_Work to complete_
Beginning with the line where "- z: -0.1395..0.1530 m" appears, restate each line word for word until the data ends. Pictures do not go in.
** Opening The data block **
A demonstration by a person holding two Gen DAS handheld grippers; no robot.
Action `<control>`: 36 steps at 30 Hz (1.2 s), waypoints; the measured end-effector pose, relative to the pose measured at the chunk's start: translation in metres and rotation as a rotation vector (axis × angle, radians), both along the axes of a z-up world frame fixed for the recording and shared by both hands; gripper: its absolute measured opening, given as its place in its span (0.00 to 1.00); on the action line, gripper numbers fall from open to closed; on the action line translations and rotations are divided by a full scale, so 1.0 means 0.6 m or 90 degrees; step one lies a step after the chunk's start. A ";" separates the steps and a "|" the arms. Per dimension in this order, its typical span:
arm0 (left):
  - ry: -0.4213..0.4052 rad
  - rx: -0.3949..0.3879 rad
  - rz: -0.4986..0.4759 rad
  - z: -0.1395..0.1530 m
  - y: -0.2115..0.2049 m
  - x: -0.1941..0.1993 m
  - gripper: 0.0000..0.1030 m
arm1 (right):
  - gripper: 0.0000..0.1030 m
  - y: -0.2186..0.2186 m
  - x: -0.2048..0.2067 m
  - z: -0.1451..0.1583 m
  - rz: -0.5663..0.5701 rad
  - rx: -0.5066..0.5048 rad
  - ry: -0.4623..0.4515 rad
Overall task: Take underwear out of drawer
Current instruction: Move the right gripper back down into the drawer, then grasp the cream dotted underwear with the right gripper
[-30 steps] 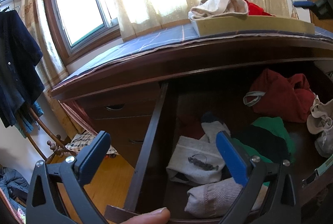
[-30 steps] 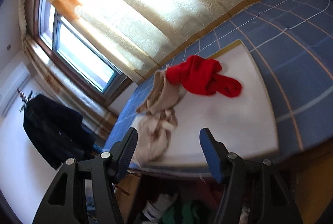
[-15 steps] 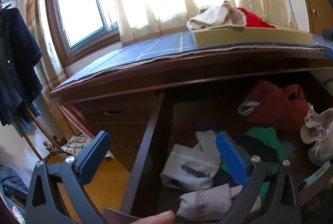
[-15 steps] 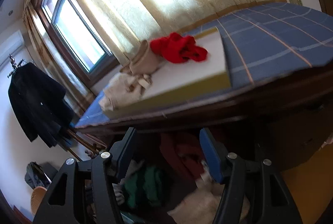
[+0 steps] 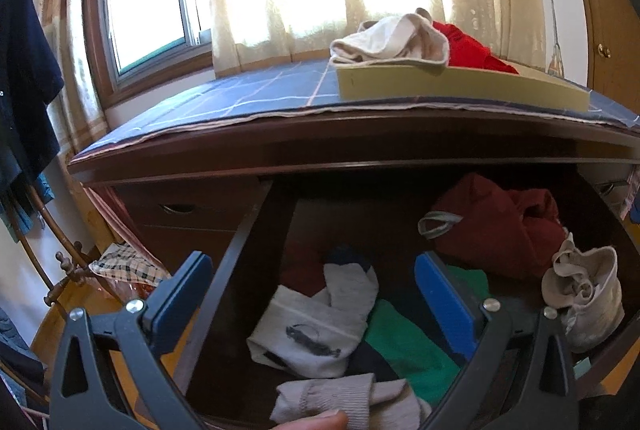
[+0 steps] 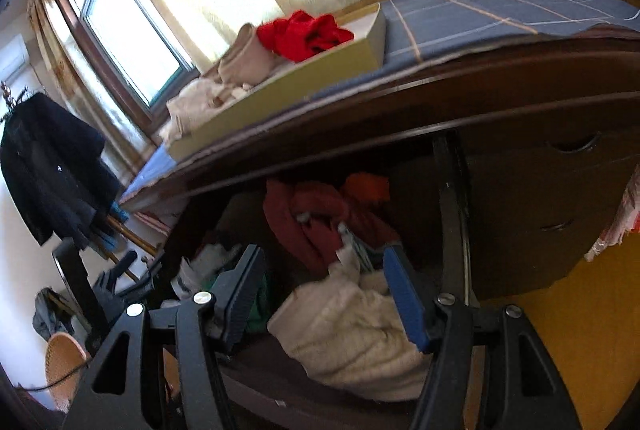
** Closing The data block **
_Answer section_
  - z: -0.1395..0.1530 m
  - y: -0.2115..0.2049 m
  - x: -0.1941..0.1993 m
  - gripper: 0.0000..0.1030 m
arm1 (right):
  - gripper: 0.0000..0.1030 m
  - y: -0.2186..0.2186 m
  - x: -0.2048..0.2067 m
  - z: -0.1451..0.1583 m
  - rz: -0.5663..0.5701 rad
  - rx: -0.5066..0.5048 rad
  - ry: -0.4623..0.4515 rad
Overall task: Take underwear out of drawer
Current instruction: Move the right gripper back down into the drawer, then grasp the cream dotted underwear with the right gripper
[-30 steps] 
[-30 steps] 
[-15 steps] 
[-15 steps] 
[+0 steps] 
[+0 steps] 

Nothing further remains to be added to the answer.